How San Francisco Can Cut the Red Tape That Blocks Green Projects

Photo by Sergio Ruiz.

Earlier this year, two San Francisco residents prompted widespread outcry when they single-handedly delayed several pandemic-response street projects by appealing them on environmental grounds. In response, San Francisco Mayor London Breed and Supervisor Matt Haney recently introduced legislation that would help reduce the impact of potentially frivolous appeals on certain city projects. The appeals, which ultimately failed, delayed the implementation of two phases of Slow Streets, emergency transit lanes, a protected bike lane, and street closures to enable COVID-testing and food pantries.

San Francisco’s notoriously complex public approvals process lends itself to abuse by residents who know how to wield local process requirements and state environmental laws against proposed changes and investments. Ironically, in 2006 a handful of individuals were able to use the California Environmental Quality Act (CEQA) to prevent San Francisco from passing and implementing its bicycle plan.

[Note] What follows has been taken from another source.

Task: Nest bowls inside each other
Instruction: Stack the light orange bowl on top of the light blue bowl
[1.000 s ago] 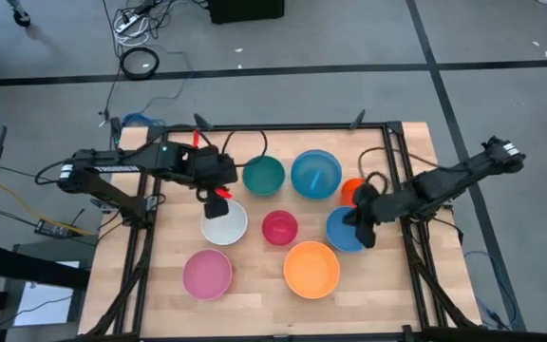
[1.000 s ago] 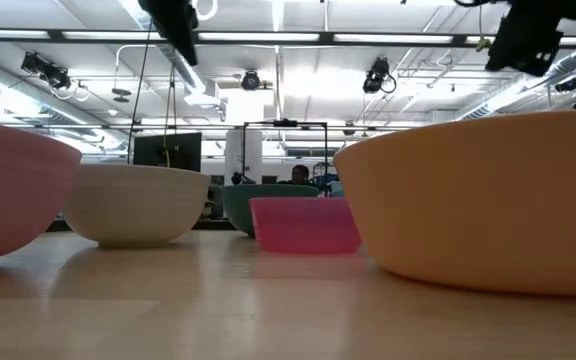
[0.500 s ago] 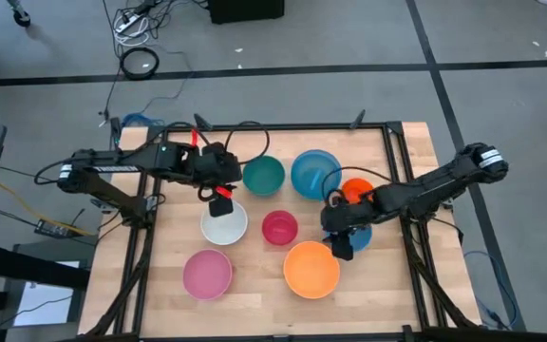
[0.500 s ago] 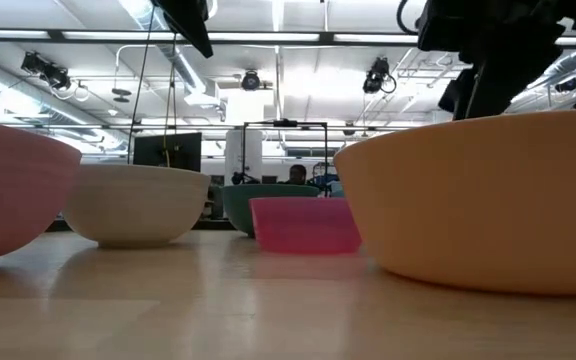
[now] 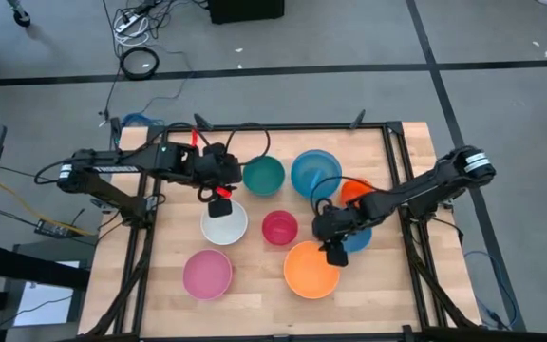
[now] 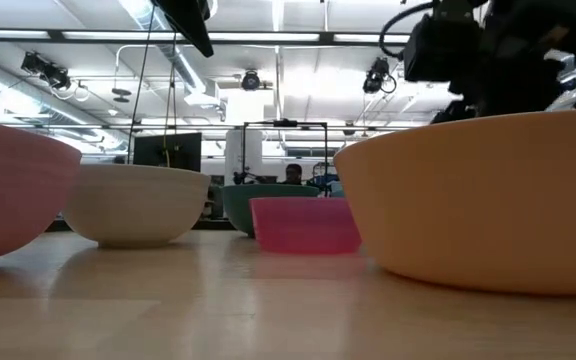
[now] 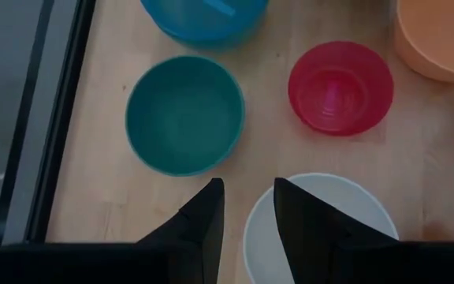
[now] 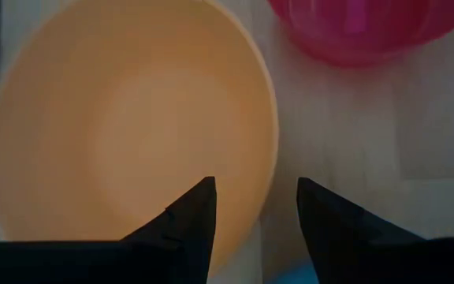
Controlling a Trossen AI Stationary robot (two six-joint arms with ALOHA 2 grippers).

This year, to address some of these challenges, the state passed SB 288, a bill authored by State Senator Scott Wiener and co-sponsored by SPUR, the Bay Area Council and Silicon Valley Leadership Group. SB 288 creates targeted statutory exemptions to CEQA for sustainable transportation projects that make streets safer for walking and biking, speed up bus service on streets, make it possible to run bus services on highways, expand carpooling, and modernize and build new bus and light rail lines and stations. This is a huge win for all Californians, including those who walk, bike, carpool and use transit.

But even after SB 288 goes into effect in January, a single individual would still have the ability to challenge a city’s determination that these projects are exempt from CEQA, slowing or stopping projects as simple and straightforward as temporary street closures or bike lane striping. The legislation proposed by Supervisor Haney and Mayor Breed is intended to address some of the most egregious examples that San Francisco has seen.

If this proposed legislation passes, it would do two main things. First, appeals of projects that are not already subject to Board of Supervisors’ approval — such as certain Muni transportation projects, Muni transit service changes or Port of San Francisco maritime leases — could only proceed with 50 or more resident signatures or five or more supervisor signatures. This would make it more difficult for frivolous appeals by a few people to stop or delay important city improvements and investments.

Second, certain projects sponsored by the San Francisco Municipal Transportation Agency, the Airport, Port, Public Utilities Commission, San Francisco Public Works or the Recreation and Parks Department could move forward with implementation even while environmental appeals are being heard. These projects would include those that are for health and safety reasons, those that are temporary (that will be removed within 180 days) and those that are reversible (like bicycle lane striping or traffic bollards).

This legislation does not remove the ability to appeal a project, but the proposed changes provide common sense guardrails that raise the bar for making appeals and allow for some projects to proceed without delay while an appeal is being heard. SPUR supports this effort to make reasonable public projects — often with environmental aims — happen more quickly, and we will continue to seek out reforms that ensure environmental protection laws and democratic processes are preserved but not abused.